Going line by line through the material below, tally those that contain the word "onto" and give the count by itself.
*** Opening DATA EXCERPTS ***
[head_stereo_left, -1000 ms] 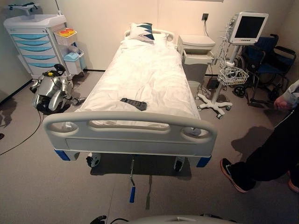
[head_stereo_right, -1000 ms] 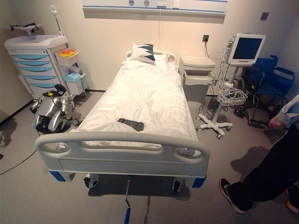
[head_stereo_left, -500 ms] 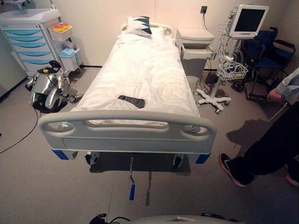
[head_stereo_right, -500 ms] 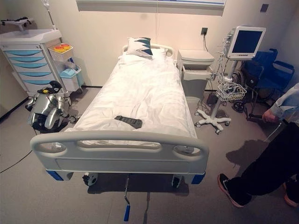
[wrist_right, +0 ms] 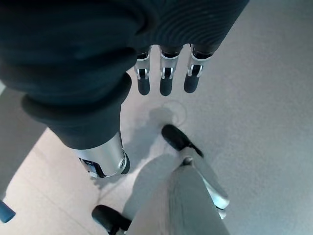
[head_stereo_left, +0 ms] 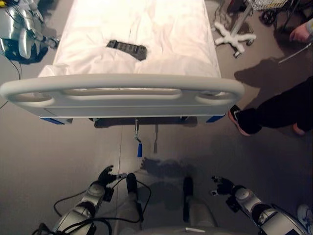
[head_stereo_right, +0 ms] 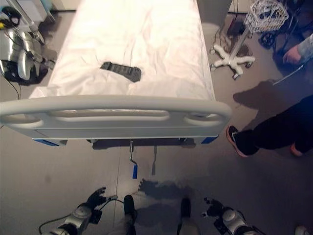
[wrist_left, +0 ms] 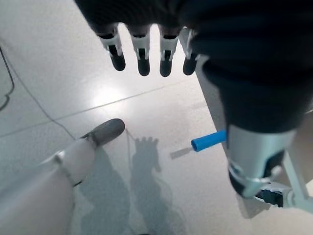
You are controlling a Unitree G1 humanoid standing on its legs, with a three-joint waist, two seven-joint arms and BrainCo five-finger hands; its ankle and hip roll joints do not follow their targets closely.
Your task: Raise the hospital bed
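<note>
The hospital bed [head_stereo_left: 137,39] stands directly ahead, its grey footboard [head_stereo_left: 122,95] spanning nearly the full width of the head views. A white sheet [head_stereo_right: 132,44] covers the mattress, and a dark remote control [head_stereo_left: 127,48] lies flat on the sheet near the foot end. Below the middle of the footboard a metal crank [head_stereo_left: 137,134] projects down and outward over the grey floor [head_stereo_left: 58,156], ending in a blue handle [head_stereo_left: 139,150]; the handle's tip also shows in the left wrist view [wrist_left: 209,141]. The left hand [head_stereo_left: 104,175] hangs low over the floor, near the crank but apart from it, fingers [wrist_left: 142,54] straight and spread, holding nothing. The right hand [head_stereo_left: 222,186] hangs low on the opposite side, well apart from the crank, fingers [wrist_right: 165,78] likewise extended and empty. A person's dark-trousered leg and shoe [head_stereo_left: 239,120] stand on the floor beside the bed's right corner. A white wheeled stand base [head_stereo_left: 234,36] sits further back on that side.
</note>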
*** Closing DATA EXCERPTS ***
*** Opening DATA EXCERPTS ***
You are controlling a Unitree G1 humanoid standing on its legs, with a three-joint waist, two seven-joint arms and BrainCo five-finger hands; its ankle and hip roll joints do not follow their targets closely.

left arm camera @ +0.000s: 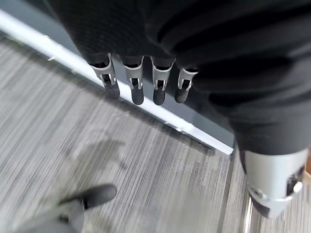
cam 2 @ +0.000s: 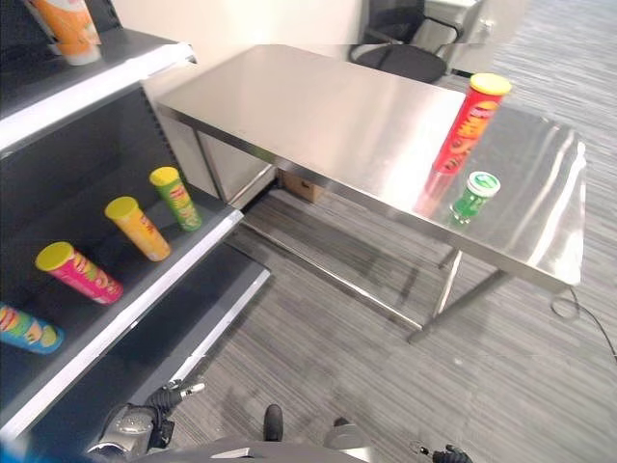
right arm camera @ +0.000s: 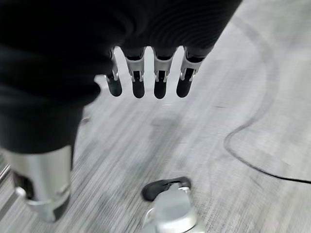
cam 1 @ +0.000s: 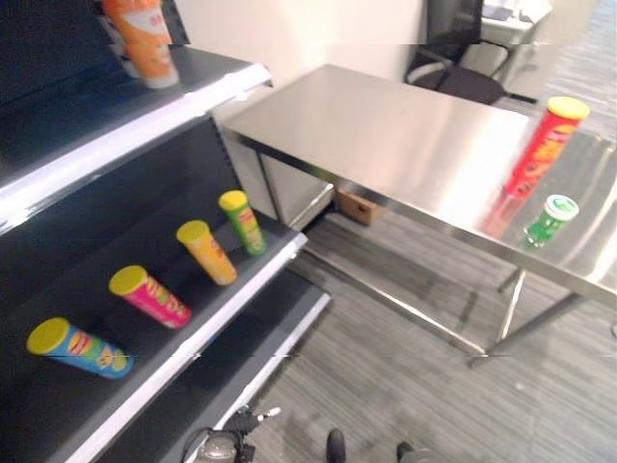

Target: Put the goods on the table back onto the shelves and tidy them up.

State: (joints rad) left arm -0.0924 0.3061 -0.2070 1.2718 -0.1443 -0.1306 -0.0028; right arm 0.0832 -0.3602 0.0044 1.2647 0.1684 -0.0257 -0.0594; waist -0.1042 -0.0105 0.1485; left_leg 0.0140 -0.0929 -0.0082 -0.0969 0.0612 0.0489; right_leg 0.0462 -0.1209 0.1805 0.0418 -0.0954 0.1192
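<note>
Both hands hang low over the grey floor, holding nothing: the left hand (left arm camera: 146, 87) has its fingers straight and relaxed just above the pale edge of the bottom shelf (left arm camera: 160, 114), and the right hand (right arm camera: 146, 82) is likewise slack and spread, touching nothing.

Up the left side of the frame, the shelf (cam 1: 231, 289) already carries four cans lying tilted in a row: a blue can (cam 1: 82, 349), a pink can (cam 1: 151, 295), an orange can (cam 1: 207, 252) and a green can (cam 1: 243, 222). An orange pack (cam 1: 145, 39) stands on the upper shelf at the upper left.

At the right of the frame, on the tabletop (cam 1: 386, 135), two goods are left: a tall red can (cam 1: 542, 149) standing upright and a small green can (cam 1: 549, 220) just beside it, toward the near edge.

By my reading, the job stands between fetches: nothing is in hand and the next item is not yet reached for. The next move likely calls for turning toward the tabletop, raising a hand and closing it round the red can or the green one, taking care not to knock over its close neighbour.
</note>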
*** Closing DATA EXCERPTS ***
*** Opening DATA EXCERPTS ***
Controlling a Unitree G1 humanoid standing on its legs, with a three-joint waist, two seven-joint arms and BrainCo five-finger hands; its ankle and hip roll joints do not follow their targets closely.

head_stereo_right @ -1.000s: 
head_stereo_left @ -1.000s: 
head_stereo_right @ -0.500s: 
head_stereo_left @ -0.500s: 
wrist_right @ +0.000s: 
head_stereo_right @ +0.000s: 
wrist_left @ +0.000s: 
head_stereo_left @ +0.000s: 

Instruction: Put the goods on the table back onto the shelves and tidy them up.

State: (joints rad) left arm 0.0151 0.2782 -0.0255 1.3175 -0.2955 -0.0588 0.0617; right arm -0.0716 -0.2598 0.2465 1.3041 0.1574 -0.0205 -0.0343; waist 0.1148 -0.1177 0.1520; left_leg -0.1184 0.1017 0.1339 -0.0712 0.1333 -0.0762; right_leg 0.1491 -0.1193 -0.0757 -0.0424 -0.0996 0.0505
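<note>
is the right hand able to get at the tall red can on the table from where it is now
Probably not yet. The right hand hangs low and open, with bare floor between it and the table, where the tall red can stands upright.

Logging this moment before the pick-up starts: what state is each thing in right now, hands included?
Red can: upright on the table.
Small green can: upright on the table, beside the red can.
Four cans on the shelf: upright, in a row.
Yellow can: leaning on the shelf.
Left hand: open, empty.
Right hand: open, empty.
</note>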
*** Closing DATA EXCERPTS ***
REPLY >> 2